The school programs mostly work with low-income schools in areas with inadequate volunteers. Girl Scouts covers the girls' membership fees, Reyes added. 

"We feel that Girl Scouts is for every girl, regardless of socioeconomic status or if we have volunteers in that area," said Kaylie Leslie-Larson, the social impact coordinator. "I grew up in Girl Scouts in a low-income area and was fortunate that my mom could do that, but that's not the reality for a lot of girls. We want to foster a community for a future generation of leaders." 

At Doolen, like in other school programs, girls have the chance to go to camp, earn badges and sell cookies. 

Camille Gonzalez, program facilitator for the Girl Scouts of Southern Arizona, identifies individual cookies for Kisanet Gebreselassie and Muna Hasen. 

During the agree/disagree game last Thursday, Reyes tried to gauge her girls' existing knowledge of Girl Scout cookies. Activities that afternoon included acting out scenarios for interacting with customers. 

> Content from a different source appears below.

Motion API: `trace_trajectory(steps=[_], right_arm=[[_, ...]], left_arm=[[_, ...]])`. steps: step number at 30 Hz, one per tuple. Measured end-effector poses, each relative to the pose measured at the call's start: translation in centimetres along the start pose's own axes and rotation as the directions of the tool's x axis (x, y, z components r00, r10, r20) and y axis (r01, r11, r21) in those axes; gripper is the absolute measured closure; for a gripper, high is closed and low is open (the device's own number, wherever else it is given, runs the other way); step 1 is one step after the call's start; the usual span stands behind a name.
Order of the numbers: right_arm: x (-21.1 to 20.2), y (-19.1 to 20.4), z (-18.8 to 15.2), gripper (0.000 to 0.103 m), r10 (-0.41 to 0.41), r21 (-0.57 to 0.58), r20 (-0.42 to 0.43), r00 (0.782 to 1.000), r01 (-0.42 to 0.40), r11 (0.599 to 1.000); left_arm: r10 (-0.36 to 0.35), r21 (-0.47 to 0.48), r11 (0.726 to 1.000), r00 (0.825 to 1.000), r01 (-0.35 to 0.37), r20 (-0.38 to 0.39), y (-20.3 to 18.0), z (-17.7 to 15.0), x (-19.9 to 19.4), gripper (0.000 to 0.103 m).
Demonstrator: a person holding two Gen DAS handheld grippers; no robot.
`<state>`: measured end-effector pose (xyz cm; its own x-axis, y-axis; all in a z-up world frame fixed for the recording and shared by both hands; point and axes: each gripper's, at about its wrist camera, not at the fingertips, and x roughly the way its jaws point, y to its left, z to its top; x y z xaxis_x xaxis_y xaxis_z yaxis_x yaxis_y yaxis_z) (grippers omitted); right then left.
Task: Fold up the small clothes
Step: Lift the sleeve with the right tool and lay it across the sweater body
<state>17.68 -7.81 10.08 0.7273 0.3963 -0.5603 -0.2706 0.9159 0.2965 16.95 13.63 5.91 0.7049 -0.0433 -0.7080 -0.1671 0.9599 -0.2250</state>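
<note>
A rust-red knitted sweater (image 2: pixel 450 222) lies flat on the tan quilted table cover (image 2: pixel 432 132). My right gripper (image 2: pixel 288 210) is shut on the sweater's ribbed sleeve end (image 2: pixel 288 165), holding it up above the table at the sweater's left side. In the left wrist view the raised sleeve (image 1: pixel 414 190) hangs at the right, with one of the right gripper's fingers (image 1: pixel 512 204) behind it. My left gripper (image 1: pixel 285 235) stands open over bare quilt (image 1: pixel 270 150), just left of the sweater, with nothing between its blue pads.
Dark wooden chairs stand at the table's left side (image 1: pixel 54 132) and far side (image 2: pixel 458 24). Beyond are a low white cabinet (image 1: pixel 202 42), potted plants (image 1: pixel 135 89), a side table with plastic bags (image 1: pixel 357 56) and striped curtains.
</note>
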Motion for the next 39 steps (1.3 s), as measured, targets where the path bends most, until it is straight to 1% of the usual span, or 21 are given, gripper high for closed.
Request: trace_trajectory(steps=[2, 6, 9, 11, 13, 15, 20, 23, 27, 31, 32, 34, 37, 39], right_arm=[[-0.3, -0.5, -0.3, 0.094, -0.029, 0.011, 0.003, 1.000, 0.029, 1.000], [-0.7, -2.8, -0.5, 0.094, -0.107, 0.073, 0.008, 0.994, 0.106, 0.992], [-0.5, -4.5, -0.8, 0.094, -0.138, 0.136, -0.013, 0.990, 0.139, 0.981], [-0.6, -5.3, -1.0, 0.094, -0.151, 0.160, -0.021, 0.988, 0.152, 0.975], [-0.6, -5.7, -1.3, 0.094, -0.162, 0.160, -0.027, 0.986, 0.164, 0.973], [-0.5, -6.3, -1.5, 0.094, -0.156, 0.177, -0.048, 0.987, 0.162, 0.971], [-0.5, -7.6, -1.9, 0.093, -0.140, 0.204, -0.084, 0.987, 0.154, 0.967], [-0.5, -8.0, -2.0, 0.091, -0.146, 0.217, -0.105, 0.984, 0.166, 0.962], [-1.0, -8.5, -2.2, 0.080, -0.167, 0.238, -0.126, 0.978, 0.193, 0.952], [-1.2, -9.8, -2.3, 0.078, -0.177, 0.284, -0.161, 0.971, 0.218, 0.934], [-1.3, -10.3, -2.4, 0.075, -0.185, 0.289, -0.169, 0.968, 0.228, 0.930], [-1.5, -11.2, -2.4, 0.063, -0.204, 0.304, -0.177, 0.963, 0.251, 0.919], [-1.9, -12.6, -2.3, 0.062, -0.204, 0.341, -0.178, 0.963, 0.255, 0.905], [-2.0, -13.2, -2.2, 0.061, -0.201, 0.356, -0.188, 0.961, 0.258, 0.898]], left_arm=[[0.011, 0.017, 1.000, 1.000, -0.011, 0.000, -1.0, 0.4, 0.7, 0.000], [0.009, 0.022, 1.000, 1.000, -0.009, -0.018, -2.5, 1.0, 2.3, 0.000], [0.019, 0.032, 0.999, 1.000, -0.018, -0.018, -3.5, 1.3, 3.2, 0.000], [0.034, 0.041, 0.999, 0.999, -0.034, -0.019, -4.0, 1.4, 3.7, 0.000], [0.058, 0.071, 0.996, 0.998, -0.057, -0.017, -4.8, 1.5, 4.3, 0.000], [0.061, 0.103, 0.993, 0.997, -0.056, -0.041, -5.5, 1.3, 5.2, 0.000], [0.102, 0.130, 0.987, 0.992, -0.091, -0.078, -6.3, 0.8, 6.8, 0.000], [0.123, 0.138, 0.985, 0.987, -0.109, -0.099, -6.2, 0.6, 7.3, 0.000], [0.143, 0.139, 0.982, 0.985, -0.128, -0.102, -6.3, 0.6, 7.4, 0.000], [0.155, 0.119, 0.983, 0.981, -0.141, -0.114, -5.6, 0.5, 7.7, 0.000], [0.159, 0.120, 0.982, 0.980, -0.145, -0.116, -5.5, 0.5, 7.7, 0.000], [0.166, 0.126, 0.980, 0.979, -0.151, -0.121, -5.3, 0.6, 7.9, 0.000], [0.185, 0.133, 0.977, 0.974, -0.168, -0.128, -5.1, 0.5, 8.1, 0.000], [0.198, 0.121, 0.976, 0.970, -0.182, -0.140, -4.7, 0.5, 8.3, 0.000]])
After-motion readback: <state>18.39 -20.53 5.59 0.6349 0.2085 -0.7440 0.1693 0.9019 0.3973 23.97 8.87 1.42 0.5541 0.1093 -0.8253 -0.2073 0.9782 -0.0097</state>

But first, the game morphed into an impromptu jump-rope contest, with two girls swinging the large rope and others skipping in the center. Giggles abounded. 

An organized game about likes and dislikes quickly becomes a jump-roping session on a Thursday afternoon at Doolen Middle School Girl Scouts. 

Several of the girls in the group prefer Spanish to English. Others came to Tucson as refugees. 

Muna Hasen, 13, and Kisanet Gebreselassie, 12, are originally from Eritrea, but spent years in Ethiopia en route to resettlement in Tucson. They both said they want to be doctors someday. 

In the last few months, Reyes has seen girls branch out from original friends and those who only speak their first language. 

Reyes remembers Muna working with girls who mostly speak Spanish on their digital filmmaking badge. With three languages between them, they managed to make it work. 

"I feel like at the end of the day, the girls who need programs like this the most are coming from low-income and high-risk situations..." Gonzalez said. "We're giving them the opportunity to think about their future ... and be confident about who they are."